Kim
Page 7
Manning the smoking grill was this hunky Latino dude, who had thighs thick as tractor tires and a beefy chest, the kind where the muscles make a valley between them. In the valley he wore several gold chains strung with medallions, which flipped between his pecs like fish every time he leaned forward to turn a veggie burger or a tofu dog. He was dressed in denim cutoffs and a denim shirt with the sleeves ripped off to accommodate his canned-ham shoulders, a bandanna tied around his head to keep the sweat from dripping into the food. When he noticed me staring—busted! I don’t know, something about him reminded me of Chase in Y-2—he grinned and waved me over with the greasy spatula.

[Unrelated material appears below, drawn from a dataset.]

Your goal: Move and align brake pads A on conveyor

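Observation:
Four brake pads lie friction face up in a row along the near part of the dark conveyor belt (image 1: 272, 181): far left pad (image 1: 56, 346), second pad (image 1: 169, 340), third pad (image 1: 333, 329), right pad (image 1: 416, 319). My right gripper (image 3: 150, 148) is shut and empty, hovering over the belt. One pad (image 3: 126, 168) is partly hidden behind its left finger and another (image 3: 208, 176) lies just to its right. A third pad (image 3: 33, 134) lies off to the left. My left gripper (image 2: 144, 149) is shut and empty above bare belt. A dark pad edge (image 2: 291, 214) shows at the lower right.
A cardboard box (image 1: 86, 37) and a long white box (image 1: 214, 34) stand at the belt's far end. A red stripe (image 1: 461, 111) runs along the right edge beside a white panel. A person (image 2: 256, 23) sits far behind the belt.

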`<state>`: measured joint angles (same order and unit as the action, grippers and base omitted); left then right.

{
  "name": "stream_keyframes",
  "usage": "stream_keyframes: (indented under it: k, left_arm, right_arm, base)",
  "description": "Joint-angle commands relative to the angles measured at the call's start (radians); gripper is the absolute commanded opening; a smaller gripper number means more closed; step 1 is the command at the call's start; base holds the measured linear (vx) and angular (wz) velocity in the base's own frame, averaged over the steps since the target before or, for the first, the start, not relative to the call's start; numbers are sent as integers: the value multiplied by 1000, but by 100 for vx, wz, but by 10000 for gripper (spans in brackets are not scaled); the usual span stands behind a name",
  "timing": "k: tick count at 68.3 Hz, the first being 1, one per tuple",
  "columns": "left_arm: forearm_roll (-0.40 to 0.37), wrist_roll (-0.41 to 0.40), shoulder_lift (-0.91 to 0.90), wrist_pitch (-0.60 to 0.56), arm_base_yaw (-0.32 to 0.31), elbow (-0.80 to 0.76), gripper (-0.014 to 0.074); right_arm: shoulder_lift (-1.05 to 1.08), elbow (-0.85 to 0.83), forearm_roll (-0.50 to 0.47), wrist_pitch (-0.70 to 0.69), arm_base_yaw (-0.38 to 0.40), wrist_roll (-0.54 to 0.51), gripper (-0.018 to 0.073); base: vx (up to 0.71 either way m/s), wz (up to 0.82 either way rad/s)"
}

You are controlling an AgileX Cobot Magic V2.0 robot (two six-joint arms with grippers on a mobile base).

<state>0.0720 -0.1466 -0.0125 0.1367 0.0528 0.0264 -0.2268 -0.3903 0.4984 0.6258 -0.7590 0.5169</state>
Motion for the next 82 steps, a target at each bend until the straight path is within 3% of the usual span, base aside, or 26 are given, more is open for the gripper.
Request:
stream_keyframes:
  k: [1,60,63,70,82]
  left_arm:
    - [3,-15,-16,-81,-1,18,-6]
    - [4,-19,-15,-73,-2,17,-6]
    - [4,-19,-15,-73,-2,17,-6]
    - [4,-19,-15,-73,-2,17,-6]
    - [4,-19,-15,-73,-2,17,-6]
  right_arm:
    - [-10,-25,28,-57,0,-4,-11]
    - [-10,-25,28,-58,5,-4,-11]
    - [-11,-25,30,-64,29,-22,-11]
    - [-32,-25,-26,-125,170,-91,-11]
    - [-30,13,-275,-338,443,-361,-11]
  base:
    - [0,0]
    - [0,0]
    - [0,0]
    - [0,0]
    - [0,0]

Kris, who was my ride to the party, practically bolted toward the grill, of course assuming it was he whom Mr. Latin Hotness was summoning. So I followed with less urgency.
“Welcome to the party! You want a burger or a dog?” the guy asked, with the most genuine smile in all of the land. So genuine, I thought, it must be fake.
“I’m always up for a wiener,” Kris answered. I shot him a side eye. Why did he have to flirt with every dude within a five-mile radius? I mean, I’m fine with that, I guess, but at least get a few benign sentences in before you go for the wiener-shot.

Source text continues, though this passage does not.